JP2017057110A - Infrared transmitting glass - Google Patents

Abstract

PROBLEM TO BE SOLVED: To provide an infrared transmitting glass which is excellent in infrared transmittance and is suitable for the application of an infrared sensor.SOLUTION: There is provided an infrared transmitting glass composed of a chalcogenide glass which comprises, by mol.%, 0 to 50% of Ge (excluding 0%), 4 to 80% of Te, 0 to 50% of Sn+Ag+Cu+Bi+Sb (excluding 0%) and 0 to 50% of F+Cl+Br+I. The infrared transmitting glass preferably substantially contains no Cd, Tl or Pb and the 30% light transmission wavelength at a wavelength of 8 to 22 μm at a thickness of 2 mm is preferably 20 μm or more.SELECTED DRAWING: Figure 1

Description

  The present invention relates to an infrared transmitting glass used for an infrared sensor or the like.

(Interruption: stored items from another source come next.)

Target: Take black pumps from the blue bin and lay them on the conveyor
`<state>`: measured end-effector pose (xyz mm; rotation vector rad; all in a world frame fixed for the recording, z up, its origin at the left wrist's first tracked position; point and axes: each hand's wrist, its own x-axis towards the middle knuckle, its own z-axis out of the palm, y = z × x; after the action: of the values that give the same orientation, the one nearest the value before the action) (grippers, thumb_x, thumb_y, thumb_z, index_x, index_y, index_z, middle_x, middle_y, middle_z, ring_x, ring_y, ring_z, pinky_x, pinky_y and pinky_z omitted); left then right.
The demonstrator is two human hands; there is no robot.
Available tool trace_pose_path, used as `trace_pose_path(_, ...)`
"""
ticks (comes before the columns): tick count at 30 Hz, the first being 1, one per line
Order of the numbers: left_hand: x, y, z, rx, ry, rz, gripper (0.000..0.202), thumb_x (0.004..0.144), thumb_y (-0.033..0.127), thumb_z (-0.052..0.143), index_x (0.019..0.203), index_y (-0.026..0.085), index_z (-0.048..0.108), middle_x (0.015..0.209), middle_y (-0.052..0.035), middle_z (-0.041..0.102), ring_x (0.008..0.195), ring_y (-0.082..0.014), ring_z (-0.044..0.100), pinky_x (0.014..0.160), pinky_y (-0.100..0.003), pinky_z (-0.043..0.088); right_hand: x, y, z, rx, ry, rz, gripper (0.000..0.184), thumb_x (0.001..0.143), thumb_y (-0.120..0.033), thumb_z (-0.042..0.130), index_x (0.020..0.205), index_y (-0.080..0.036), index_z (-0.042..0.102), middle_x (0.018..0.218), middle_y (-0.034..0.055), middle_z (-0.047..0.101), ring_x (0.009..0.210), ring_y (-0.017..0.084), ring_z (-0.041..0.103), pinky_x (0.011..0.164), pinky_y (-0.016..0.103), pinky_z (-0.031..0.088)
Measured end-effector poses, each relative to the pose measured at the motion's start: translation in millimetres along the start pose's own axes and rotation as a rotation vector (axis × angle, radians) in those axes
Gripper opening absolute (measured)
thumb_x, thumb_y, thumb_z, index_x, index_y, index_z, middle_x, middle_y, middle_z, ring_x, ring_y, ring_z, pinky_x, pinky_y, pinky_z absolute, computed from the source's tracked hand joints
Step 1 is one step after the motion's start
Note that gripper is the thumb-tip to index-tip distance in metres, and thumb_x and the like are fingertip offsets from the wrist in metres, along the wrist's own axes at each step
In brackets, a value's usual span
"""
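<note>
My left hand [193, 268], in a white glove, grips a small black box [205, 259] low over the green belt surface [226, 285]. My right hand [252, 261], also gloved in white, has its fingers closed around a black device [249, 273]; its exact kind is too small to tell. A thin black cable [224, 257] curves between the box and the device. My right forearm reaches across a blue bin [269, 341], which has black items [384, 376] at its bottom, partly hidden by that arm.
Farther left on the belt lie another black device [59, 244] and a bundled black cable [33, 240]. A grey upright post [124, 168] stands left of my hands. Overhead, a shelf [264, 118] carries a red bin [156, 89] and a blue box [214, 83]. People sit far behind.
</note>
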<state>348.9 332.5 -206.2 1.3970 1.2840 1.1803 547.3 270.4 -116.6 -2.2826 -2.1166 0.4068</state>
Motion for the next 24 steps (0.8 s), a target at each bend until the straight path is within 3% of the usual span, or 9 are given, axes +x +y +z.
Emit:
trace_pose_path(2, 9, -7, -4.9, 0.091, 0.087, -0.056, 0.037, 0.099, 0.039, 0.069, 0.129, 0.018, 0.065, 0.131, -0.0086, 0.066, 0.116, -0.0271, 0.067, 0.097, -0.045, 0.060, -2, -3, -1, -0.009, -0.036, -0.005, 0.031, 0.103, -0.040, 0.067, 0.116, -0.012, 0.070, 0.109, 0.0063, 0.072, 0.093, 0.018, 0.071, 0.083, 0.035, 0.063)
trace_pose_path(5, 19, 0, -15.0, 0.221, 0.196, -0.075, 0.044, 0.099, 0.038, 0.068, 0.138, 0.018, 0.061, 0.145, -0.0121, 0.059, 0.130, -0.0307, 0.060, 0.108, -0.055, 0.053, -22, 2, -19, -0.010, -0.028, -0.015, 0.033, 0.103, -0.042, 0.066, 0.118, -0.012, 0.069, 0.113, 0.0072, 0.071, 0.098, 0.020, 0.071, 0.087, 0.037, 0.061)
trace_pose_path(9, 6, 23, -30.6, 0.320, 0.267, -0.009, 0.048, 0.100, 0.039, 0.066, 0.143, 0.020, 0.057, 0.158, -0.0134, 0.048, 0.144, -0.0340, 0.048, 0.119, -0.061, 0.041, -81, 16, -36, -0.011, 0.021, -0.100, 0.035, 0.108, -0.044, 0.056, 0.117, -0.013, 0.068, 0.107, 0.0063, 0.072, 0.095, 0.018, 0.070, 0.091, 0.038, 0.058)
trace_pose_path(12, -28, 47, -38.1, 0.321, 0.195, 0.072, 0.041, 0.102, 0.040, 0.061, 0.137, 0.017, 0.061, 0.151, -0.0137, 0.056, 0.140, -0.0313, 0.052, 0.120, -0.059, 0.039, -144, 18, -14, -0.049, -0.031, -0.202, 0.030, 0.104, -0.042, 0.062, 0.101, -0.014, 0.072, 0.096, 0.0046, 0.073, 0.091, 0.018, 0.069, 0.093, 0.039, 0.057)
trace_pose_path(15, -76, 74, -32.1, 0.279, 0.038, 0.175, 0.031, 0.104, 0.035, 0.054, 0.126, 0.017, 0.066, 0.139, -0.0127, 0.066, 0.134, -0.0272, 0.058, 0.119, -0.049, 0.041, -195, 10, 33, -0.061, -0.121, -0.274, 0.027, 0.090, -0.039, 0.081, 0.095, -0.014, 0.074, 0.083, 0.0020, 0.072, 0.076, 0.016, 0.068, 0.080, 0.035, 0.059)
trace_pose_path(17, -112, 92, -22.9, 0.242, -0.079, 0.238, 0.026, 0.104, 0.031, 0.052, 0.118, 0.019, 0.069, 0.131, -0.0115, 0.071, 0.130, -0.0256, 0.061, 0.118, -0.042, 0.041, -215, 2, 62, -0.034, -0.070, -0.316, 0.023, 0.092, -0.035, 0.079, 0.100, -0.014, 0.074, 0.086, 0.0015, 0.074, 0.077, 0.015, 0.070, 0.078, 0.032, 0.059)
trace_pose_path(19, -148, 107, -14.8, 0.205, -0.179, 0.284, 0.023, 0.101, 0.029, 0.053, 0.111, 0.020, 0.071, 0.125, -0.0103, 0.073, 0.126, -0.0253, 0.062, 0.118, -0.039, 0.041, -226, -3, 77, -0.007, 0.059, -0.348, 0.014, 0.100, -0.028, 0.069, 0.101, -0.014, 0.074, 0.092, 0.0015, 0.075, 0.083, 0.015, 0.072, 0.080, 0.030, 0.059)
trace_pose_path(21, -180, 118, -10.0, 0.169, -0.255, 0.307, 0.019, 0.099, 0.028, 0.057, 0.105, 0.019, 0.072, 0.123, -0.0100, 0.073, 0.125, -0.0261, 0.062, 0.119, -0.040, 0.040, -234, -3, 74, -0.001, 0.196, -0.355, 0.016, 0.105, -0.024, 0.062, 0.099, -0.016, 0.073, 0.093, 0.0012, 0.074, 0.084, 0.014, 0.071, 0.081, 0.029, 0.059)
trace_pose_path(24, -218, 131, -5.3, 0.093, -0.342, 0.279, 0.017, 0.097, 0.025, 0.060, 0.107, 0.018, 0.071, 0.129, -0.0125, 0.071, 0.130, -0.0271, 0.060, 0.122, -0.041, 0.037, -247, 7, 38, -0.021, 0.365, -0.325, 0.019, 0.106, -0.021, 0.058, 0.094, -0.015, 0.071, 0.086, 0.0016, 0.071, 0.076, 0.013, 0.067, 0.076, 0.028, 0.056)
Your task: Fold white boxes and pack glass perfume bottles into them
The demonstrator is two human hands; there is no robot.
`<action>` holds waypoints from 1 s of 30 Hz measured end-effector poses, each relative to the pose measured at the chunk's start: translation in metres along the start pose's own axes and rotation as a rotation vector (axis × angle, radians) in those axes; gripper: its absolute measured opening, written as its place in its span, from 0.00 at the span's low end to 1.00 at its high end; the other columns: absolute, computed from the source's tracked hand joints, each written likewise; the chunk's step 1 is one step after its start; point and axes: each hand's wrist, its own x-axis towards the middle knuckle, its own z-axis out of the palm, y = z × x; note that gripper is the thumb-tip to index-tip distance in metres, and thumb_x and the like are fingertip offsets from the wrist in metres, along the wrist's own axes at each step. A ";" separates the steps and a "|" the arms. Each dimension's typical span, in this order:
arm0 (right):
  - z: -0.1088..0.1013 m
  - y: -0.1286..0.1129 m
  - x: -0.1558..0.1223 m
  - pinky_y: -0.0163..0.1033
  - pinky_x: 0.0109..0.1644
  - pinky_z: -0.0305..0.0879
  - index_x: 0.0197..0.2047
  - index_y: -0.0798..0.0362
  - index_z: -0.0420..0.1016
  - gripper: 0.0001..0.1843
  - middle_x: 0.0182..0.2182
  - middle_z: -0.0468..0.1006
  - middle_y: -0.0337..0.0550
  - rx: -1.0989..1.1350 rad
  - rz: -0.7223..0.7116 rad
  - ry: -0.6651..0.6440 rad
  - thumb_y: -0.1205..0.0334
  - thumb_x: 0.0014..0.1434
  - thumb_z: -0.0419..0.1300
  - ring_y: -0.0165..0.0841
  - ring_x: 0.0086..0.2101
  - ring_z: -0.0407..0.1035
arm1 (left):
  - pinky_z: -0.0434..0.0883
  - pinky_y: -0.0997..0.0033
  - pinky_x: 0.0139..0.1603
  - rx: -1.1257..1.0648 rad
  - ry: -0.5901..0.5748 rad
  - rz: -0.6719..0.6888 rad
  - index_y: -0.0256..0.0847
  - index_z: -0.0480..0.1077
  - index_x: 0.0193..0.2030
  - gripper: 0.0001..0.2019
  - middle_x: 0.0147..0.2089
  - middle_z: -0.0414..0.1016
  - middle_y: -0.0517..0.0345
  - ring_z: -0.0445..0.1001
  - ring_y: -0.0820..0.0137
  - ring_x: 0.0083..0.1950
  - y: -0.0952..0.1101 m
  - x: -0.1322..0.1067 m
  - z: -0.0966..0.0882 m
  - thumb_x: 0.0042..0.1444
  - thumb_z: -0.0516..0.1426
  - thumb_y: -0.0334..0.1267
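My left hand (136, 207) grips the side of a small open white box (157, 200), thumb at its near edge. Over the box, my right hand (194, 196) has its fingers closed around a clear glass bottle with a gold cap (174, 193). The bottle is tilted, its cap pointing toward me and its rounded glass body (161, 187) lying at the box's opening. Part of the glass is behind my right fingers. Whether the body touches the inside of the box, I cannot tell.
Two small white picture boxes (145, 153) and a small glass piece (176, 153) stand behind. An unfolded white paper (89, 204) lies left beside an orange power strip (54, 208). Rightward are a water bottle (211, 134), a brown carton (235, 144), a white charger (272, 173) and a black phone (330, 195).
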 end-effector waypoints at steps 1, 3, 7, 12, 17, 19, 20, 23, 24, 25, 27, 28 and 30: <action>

  In-vehicle night vision systems, security systems, and the like are equipped with infrared sensors that are used for detecting living bodies at night. Since the infrared sensor senses infrared rays having a wavelength of about 8 to 14 μm emitted from a living body, an optical element such as a filter or a lens that transmits infrared rays in the wavelength range is provided in front of the sensor unit.

  Examples of the material for the optical element as described above include Ge and ZnSe. Since these are crystal bodies, they are inferior in workability and difficult to process into a complicated shape such as an aspherical lens. Therefore, there are problems that it is difficult to mass-produce and it is difficult to reduce the size of the infrared sensor.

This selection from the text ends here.